▸ TASK INSTRUCTIONS: Where the data below shows a picture, leave that picture out and copy the rest exactly.

[Collected data]
=== Section Start ===

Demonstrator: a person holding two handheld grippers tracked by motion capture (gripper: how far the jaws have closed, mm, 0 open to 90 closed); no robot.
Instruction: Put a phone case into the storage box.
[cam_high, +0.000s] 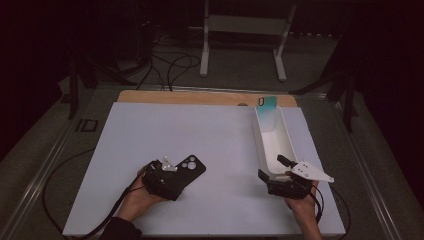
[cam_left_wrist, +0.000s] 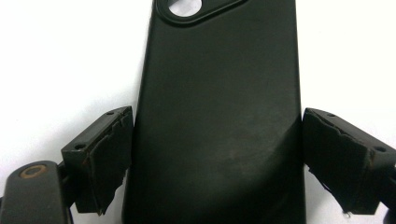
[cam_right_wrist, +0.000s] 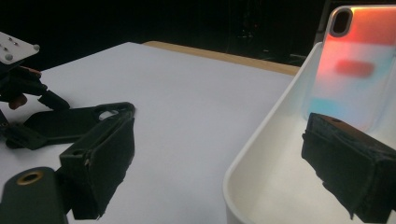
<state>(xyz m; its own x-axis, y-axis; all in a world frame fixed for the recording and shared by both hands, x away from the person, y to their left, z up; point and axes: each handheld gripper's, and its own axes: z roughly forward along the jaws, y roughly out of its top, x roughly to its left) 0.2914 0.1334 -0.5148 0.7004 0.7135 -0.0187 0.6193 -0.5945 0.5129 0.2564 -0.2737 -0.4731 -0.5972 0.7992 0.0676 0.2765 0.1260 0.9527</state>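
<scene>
Dark room round the rig, cables on the floor past a white table top (cam_high: 150, 140) w/ a wooden strip along its far edge. On it, front-left, I've got the black phone case (cam_high: 191, 170) lying flat, back up, camera cutout at its far end. My left gripper (cam_high: 167, 176) sits right at the case's near end. In the left gripper view the black phone case (cam_left_wrist: 219, 121) runs up between the jaws: jaws spread wide, one each side of the case's long edges, pads just beside them or barely touching, can't tell which. Not clamped as far as I can see.

Over to the right: long white tray (cam_high: 287, 145) running front to back, w/ a second case, teal-tinted (cam_high: 267, 106), standing upright against its far end. My right gripper (cam_high: 277, 167) is at the tray's near end, jaws wide apart, one inside the tray, the other outside its left wall, nothing between the pads but the wall.

Right gripper view gives what the high view doesn't: the tray's rim (cam_right_wrist: 261, 135) close up, and that upright case (cam_right_wrist: 355, 70) reads orange-red fading to pale blue. It also catches the left gripper (cam_right_wrist: 23, 93) w/ the black case (cam_right_wrist: 65, 122) far off.
</scene>
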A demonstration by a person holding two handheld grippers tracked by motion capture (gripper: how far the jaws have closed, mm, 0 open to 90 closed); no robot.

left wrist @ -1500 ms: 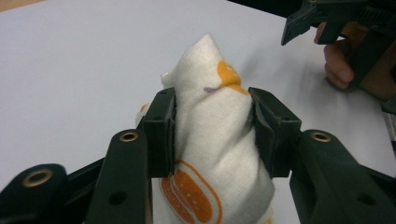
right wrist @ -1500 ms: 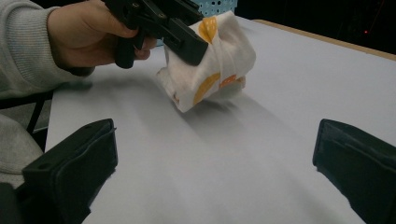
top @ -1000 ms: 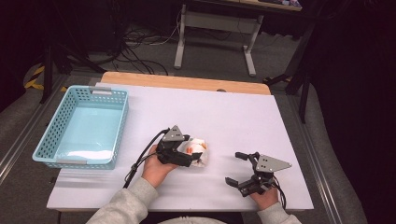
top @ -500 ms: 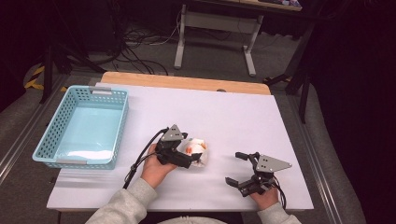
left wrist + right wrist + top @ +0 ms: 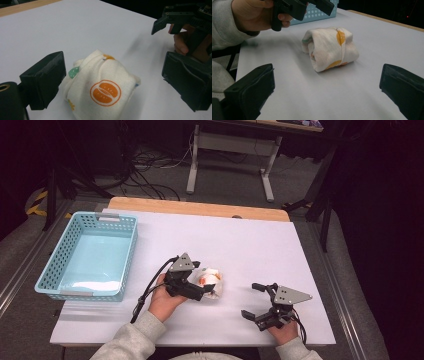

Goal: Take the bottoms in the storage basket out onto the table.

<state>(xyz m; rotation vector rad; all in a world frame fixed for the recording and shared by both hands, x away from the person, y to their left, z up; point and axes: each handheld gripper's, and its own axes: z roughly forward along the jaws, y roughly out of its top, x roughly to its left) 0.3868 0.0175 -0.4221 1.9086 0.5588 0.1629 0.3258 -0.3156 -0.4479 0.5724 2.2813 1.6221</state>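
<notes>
While the blue basket [image 5: 90, 257] sits at the desk's [image 5: 260, 240] left edge, the left gripper [image 5: 197, 290] hovers with jaws spread wide either side of the rolled cloth bundle [image 5: 101, 86] (white, printed with orange fruit), which lies on the desk directly between them. Its long axis seems to run across the jaw gap. The right gripper [image 5: 260, 302], jaws also wide and holding nothing, waits farther off. The bundle's underside is hidden.
</notes>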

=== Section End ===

▸ TASK OUTPUT:
Demonstrator: a person holding two handheld grippers tracked by motion capture (gripper: how far the jaws have closed, mm, 0 open to 90 closed); no robot.
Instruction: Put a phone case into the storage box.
[cam_high, +0.000s] 
[cam_left_wrist, +0.000s] 
[cam_right_wrist, +0.000s] 
<state>(xyz m; its own x-axis, y-axis; all in a world frame fixed for the recording and shared by both hands, x away from the person, y to their left, z up; point and axes: each handheld gripper's, and its own axes: z roughly forward along the jaws, y roughly out of its top, x roughly to its left) 0.2914 0.1334 -0.5148 0.7004 0.7135 -0.0187 0.6193 -0.5945 0.5129 0.2564 -0.2737 -0.4731 -0.5972 0.7992 0.0676 0.2765 0.1260 0.9527</state>
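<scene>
Dark room round the rig, cables on the floor past a white table top (cam_high: 150, 140) w/ a wooden strip along its far edge. On it, front-left, I've got the black phone case (cam_high: 191, 170) lying flat, back up, camera cutout at its far end. My left gripper (cam_high: 167, 176) sits right at the case's near end. In the left gripper view the black phone case (cam_left_wrist: 219, 121) runs up between the jaws: jaws spread wide, one each side of the case's long edges, pads just beside them or barely touching, can't tell which. Not clamped as far as I can see.

Over to the right: long white tray (cam_high: 287, 145) running front to back, w/ a second case, teal-tinted (cam_high: 267, 106), standing upright against its far end. My right gripper (cam_high: 277, 167) is at the tray's near end, jaws wide apart, one inside the tray, the other outside its left wall, nothing between the pads but the wall.

Right gripper view gives what the high view doesn't: the tray's rim (cam_right_wrist: 261, 135) close up, and that upright case (cam_right_wrist: 355, 70) reads orange-red fading to pale blue. It also catches the left gripper (cam_right_wrist: 23, 93) w/ the black case (cam_right_wrist: 65, 122) far off.
</scene>
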A demonstration by a person holding two handheld grippers tracked by motion capture (gripper: how far the jaws have closed, mm, 0 open to 90 closed); no robot.

left wrist @ -1500 ms: 
right wrist @ -1500 ms: 
top @ -1000 ms: 
top @ -500 ms: 
left wrist + right wrist + top @ +0 ms: 

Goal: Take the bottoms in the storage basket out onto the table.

<state>(xyz m; rotation vector rad; all in a world frame fixed for the recording and shared by both hands, x away from the person, y to their left, z up; point and axes: each handheld gripper's, and its own axes: z roughly forward along the jaws, y roughly out of its top, x roughly to its left) 0.3868 0.0175 -0.4221 1.9086 0.5588 0.1629 0.3258 -0.3156 -0.4479 0.5724 2.2813 1.6221</state>
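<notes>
While the blue basket [image 5: 90, 257] sits at the desk's [image 5: 260, 240] left edge, the left gripper [image 5: 197, 290] hovers with jaws spread wide either side of the rolled cloth bundle [image 5: 101, 86] (white, printed with orange fruit), which lies on the desk directly between them. Its long axis seems to run across the jaw gap. The right gripper [image 5: 260, 302], jaws also wide and holding nothing, waits farther off. The bundle's underside is hidden.
</notes>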

What the exercise asked for is now done.